■ **AIM OF THE TASK**
Your task is to copy each line of the material below that includes "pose".

■ **COLLECTED MATERIAL**
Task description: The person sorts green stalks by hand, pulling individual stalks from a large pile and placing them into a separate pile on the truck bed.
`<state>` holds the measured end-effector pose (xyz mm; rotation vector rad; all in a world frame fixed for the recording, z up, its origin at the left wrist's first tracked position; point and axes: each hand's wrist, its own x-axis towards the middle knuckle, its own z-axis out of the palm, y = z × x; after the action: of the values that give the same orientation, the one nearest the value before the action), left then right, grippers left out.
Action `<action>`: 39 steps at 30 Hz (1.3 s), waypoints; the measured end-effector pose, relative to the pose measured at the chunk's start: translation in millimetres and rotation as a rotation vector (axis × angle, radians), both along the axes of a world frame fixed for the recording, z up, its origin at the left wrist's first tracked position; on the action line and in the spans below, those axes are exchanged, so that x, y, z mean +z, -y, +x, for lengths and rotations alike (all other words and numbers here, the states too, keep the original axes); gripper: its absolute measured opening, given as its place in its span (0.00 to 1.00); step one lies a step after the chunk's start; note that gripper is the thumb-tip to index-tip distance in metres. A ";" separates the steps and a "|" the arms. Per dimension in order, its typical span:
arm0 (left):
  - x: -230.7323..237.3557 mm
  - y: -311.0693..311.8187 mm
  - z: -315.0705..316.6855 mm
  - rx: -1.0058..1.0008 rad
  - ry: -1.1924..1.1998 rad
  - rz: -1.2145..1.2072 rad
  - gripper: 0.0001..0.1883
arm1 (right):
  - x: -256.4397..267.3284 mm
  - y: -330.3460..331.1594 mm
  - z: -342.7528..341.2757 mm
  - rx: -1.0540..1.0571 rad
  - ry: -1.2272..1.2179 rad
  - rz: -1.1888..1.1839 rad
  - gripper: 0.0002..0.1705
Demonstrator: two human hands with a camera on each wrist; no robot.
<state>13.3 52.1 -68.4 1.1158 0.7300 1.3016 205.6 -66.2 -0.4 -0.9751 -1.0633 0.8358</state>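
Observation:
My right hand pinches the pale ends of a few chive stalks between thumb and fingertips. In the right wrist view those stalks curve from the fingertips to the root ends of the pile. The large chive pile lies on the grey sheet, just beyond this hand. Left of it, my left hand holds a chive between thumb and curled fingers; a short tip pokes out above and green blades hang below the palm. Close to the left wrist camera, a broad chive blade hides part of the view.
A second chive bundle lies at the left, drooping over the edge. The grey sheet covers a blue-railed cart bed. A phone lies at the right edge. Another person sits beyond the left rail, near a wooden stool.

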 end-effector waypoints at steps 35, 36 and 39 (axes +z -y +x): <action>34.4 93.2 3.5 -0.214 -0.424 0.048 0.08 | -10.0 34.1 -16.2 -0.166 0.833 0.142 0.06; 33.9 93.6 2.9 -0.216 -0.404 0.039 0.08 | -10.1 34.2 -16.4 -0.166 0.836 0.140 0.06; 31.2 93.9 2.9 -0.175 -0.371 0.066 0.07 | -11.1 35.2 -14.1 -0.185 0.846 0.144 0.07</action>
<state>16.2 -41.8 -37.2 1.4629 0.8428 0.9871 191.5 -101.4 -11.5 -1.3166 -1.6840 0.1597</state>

■ **ANSWER BOX**
`<state>` holds the measured end-effector pose (xyz mm; rotation vector rad; all in a world frame fixed for the recording, z up, its origin at the left wrist's first tracked position; point and axes: each hand's wrist, its own x-axis towards the middle knuckle, its own z-axis out of the palm, y = z × x; after the action: of the values that give the same orientation, the one nearest the value before the action), left then right, grippers left out.
Action `<action>`: 39 steps at 30 Hz (1.3 s), waypoints; the measured end-effector pose, relative to the pose measured at the chunk's start: translation in millimetres and rotation as a rotation vector (axis × angle, radians), both along the axes of a world frame fixed for the recording, z up, its origin at the left wrist's first tracked position; on the action line and in the spans below, those axes are exchanged, so that x, y, z mean +z, -y, +x, for lengths and rotations alike (all other words and numbers here, the states too, keep the original axes); gripper: its absolute measured opening, given as its place in its span (0.00 to 1.00); step one lies a step after the chunk's start; note that gripper is the thumb-tip to index-tip distance in metres. A ";" separates the steps and a "|" the arms. Per dimension in order, its typical span:

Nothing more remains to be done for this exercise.